If you are a participant yourself in a workshop, it’s good advice to look just beyond the workshop and ask yourself how you will sustain the momentum and use the skills learned on your own. Sometimes it’s good to get the name and contact information of someone you meet in the group, who would be willing to meet at a café, or just accept a phone call from you from time to time. No doubt that like you, there will be others who crave inclusion rather than isolation and would benefit from contact post group work.

If you facilitate workshops, you might want to do as I have done and alert your participants to the danger of complacency following the time together and the probability of negative thoughts that can kill momentum. For momentum is really what workshops provide. The technical knowledge changes from workshop to workshop, but every workshop in my opinion that brings people together seems to really be about imparting ideas and building momentum.

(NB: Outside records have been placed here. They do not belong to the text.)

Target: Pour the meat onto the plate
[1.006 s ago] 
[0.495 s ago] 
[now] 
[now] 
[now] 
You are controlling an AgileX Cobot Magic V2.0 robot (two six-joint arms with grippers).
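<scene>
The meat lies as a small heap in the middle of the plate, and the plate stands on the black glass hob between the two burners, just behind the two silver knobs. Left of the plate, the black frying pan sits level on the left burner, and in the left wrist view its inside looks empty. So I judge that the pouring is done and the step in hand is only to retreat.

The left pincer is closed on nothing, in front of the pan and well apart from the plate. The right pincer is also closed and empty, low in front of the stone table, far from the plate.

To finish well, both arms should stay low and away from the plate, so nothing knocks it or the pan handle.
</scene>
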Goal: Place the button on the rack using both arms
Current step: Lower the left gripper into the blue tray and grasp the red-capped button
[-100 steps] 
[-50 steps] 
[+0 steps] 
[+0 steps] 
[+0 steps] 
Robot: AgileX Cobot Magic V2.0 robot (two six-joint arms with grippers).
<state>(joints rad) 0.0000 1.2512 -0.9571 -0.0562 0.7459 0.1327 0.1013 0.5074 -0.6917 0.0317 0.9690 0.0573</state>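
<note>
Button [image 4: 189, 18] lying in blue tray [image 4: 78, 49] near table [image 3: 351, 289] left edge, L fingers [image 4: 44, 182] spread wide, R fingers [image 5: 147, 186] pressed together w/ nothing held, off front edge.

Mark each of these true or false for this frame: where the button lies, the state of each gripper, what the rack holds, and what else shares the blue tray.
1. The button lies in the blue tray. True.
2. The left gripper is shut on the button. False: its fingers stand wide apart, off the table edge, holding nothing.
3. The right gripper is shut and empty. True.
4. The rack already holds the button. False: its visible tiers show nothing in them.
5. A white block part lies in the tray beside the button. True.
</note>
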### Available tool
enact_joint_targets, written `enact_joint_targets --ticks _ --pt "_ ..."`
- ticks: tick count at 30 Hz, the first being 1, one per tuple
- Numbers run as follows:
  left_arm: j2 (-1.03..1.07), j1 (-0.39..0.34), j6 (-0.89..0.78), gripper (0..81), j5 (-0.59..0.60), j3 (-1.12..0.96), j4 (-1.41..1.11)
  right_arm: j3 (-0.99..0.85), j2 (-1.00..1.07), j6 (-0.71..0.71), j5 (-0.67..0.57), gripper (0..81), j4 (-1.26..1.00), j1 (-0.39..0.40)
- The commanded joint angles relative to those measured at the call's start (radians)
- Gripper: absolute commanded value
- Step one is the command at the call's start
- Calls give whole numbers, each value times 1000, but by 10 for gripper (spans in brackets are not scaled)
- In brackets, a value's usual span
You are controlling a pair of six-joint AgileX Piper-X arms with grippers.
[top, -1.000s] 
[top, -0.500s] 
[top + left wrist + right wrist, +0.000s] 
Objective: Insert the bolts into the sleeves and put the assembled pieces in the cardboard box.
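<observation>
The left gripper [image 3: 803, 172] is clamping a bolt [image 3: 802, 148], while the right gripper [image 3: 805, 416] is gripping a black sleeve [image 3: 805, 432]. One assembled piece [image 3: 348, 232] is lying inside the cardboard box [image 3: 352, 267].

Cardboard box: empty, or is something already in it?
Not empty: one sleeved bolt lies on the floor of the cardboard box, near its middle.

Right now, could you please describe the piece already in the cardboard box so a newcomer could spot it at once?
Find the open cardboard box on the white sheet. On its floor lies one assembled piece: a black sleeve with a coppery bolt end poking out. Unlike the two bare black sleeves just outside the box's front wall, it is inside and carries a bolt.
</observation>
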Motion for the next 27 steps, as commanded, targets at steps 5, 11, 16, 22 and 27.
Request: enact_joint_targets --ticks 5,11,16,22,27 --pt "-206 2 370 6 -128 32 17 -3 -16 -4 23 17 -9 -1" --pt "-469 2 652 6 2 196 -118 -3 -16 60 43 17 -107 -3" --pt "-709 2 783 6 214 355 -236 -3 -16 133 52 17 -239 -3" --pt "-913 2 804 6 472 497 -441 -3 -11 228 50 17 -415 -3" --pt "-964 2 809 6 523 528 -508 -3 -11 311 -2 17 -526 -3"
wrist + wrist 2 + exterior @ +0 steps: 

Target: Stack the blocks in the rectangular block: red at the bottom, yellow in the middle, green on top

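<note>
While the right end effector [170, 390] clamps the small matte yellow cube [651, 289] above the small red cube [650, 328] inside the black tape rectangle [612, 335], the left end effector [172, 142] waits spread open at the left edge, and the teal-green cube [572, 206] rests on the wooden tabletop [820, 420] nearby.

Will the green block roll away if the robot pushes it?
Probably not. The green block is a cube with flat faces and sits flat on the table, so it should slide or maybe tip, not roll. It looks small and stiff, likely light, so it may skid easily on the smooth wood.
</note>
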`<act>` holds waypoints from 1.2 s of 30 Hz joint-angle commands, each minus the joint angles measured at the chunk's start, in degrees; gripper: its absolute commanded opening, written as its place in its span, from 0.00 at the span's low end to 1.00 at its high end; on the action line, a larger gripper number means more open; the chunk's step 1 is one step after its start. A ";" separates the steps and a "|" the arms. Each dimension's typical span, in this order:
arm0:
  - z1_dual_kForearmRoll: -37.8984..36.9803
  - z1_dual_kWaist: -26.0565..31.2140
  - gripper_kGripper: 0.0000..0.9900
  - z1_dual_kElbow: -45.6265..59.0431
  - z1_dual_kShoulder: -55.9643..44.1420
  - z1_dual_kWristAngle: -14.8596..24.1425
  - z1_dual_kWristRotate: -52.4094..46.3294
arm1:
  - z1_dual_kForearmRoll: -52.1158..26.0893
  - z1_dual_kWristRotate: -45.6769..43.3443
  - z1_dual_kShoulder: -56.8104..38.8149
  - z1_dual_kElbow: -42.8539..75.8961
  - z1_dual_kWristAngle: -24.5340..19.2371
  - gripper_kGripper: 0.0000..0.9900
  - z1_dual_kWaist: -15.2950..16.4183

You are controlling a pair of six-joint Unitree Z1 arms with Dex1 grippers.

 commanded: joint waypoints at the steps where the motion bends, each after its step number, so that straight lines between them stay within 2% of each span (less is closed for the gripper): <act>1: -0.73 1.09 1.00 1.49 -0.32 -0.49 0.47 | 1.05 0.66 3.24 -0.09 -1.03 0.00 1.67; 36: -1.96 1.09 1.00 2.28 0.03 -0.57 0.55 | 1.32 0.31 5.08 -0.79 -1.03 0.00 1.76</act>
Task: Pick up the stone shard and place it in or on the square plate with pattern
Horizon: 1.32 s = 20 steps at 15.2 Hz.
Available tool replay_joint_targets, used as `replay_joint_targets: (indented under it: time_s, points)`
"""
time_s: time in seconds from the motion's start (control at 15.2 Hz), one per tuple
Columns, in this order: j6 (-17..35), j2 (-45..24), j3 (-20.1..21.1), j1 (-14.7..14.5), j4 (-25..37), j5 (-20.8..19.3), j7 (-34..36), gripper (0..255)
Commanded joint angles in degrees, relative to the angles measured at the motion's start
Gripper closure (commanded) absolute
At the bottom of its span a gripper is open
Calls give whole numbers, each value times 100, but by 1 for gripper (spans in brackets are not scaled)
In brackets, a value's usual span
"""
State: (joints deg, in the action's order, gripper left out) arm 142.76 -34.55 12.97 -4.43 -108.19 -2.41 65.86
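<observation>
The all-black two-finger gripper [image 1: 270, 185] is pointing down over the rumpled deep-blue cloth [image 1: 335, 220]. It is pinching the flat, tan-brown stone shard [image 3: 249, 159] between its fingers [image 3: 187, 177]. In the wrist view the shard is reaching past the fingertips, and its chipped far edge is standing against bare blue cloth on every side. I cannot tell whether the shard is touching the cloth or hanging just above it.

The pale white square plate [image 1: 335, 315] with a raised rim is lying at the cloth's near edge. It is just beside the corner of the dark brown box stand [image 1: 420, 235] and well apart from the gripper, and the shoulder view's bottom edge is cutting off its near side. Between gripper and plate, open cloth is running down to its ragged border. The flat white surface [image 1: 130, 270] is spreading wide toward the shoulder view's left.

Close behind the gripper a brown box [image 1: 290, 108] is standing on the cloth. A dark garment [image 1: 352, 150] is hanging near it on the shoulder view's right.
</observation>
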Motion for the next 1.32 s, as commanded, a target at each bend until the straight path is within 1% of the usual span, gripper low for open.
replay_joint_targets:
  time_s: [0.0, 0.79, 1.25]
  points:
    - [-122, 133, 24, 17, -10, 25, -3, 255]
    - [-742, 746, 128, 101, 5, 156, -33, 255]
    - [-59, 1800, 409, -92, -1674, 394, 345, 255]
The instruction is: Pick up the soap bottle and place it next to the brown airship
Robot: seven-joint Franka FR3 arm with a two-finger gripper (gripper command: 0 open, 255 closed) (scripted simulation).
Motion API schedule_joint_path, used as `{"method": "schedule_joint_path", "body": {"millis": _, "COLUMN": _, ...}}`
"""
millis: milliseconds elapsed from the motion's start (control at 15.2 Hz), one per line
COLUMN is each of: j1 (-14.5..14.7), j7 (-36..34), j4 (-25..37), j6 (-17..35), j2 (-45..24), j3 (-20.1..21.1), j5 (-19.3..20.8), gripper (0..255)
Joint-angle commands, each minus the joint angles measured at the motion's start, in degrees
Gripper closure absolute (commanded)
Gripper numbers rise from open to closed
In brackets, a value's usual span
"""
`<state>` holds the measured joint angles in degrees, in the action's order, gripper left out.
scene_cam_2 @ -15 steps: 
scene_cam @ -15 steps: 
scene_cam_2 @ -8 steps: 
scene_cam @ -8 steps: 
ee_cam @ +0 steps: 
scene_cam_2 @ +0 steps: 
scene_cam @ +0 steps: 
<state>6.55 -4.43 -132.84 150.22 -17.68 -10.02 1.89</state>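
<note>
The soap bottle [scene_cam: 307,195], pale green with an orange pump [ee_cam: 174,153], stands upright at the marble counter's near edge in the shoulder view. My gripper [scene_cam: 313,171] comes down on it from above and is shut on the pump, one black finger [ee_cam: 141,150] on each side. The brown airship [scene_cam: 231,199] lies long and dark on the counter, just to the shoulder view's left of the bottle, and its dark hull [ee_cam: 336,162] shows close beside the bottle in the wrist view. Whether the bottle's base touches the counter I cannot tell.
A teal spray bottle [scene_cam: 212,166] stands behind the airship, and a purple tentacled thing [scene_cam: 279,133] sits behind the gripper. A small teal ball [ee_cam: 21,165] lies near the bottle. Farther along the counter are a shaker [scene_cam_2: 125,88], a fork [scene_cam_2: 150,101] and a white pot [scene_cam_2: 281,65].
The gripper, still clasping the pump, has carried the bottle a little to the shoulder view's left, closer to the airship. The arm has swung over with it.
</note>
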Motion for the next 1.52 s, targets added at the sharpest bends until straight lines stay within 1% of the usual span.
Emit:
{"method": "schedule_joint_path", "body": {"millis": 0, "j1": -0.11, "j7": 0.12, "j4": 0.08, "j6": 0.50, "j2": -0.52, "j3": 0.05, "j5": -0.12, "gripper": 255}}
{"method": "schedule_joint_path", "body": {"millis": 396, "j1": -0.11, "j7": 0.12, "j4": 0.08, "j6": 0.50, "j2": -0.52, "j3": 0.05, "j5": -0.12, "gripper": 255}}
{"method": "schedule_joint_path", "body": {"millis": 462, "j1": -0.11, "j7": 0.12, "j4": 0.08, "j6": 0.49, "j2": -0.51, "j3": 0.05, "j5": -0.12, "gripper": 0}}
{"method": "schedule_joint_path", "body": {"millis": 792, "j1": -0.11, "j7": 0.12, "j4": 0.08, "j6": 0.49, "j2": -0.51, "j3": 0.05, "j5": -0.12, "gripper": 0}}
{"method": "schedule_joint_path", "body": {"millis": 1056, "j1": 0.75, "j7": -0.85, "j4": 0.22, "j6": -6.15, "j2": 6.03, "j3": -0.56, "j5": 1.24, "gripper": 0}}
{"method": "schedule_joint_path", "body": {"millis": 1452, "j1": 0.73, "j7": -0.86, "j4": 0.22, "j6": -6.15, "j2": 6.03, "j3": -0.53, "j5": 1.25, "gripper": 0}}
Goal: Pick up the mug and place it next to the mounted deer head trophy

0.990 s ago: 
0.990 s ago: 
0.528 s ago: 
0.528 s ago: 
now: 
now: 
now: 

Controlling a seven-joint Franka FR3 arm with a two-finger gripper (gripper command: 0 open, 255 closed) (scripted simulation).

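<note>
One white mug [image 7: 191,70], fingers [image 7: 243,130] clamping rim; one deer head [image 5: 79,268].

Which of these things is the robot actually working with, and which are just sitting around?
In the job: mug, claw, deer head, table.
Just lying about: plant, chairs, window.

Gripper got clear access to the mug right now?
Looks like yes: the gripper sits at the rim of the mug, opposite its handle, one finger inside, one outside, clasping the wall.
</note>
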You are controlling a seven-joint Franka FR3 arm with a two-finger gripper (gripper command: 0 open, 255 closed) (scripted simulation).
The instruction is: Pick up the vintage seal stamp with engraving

It was gratifying on the last day of the workshop to have one fellow announce he’d been offered and accepted a job. Several others by the last day also had been to interviews, or have interviews yet to come. The positive energy in the group was very real, and a few cried and shook hands or hugged on the last day overcome and surprised at their own emotional outpouring. Why? Emotional engagement and sincere appreciation for what they learned and how much they had invested themselves in the anticipation of ultimately gaining work and financial independence.

When you anticipate a letdown, it can help steel yourself against falling back into past habits brought on by reverting to a crippling mindset. Be positive, remind yourself of what you’ve learned, and continue to do on your own what you began in groups you attended – this is vital.